Australia’s mobile phone market explodes as handset makers prepares for brewing war
The Australian mobile phones market continue its climb and latest figures from IDC Australia showed that almost 13 million units were snatched by local consumers in 2010 alone, coming from the 10.99 million handsets sold in the previous year.
The numbers, experts said, showed that more than one million mobile phones were sold each month in the country last year, which they said pointed to the growing Australian market that will soon see the dominance of smartphones as feature phones are gradually relegated to the backseat.
While Android-powered phones are expected to flood the market in the months ahead, IDC said that Nokia will be far from giving up its leadership in the handset war despite the imminent retirement of its Symbian platform.

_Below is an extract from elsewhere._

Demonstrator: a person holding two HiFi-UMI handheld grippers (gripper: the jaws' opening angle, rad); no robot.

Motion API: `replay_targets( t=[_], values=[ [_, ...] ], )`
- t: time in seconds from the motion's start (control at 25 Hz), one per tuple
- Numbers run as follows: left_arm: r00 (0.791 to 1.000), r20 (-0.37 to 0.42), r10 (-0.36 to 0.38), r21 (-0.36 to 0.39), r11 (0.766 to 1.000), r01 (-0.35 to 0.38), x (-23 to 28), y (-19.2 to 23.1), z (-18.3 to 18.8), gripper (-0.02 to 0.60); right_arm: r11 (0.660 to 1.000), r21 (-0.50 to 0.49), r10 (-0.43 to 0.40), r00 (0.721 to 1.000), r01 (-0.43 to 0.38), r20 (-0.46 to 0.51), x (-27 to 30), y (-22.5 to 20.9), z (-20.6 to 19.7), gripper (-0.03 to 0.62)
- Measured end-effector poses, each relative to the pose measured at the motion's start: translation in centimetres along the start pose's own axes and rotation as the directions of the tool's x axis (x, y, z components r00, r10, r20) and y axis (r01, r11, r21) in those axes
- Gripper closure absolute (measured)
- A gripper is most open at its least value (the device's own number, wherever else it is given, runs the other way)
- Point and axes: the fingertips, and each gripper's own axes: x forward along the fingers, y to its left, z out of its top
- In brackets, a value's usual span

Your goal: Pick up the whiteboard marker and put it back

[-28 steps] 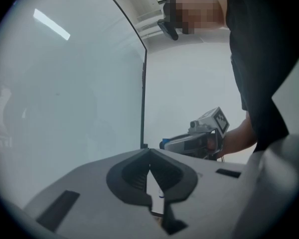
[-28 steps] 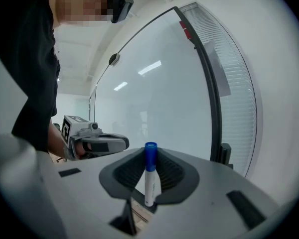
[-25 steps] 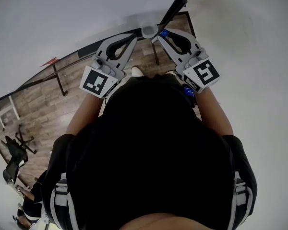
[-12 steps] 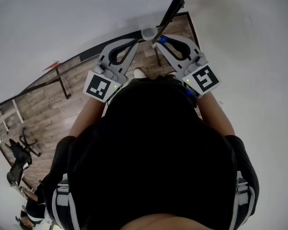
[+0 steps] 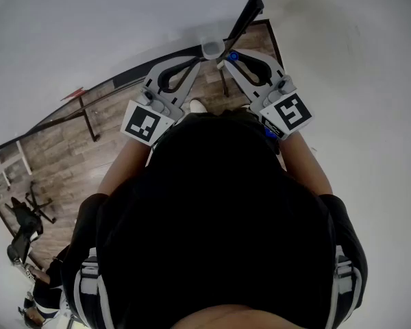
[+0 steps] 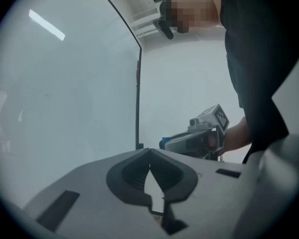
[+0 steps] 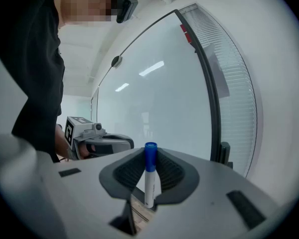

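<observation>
Marker upright in right tool

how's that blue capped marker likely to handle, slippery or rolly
Probably stiff and light: the marker is a slim plastic tube standing straight between the right jaws. Its smooth round barrel might slip in a loose grip, and would likely roll if laid flat.

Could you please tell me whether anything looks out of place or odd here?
Nothing stands out. The whiteboard marker sits upright, blue cap on, clamped in the right gripper. The left gripper is shut and empty, and the whiteboard ahead shows no marks or damage.
</observation>
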Motion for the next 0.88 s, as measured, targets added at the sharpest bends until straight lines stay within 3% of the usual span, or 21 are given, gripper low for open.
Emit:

In lieu of the ageing mobile OS, Nokia is set to deploy smartphones that will come installed with the recently released Microsoft mobile platform Windows Phone 7, as reflected by the partnership forged by the Finnish company with the tech giant, leading to new Nokia smartphones aimed by both companies to be released by the first quarter of 2012.
The Nokia-Microsoft team up should further boost the phone maker's dominant position in the handset market as it scrambled to raise its feature phones divisions sales by implementing hefty cuts on its tag price and attempted to catch up on the smartphone segment by collaborating with the American company.
Experts said that Windows-powered phones are expected to see double-digit growth within the next four years as signalled by the 57 percent spike in smartphones sold in the past year.
Despite the expected decline of the feature phones segment, IDC said that Nokia "actually increased their market share in feature phones fairly substantially in the fourth quarter, and a big reason for that was the sharp price drops across their feature phones," which reached an attractive discount of up to 43 percent.
Its continued success, however, in the feature phone segment did not stop Nokia from preparing the company to play in the market that would soon be engulfed by smartphones as IDC's Mark Novosel stressed that "Nokia is playing in the low- and mid-range markets until they come out with the first-generation of Windows devices."
IDC has predicted that in the next few months, the mobile phones market will see Google Android and Apple lording over their nearest rivals, while Microsoft's late arrival will eventually catch up and by 2015, its market share will jump more than 20 percent.
On the other hand, Novosel said that Research in Motion's BlackBerry will continue to be eclipsed by its competitors despite the entry of new products that he said paled in comparison to top-of-the-line Android handsets, most specifically against the mobile platform's smooth browsing features.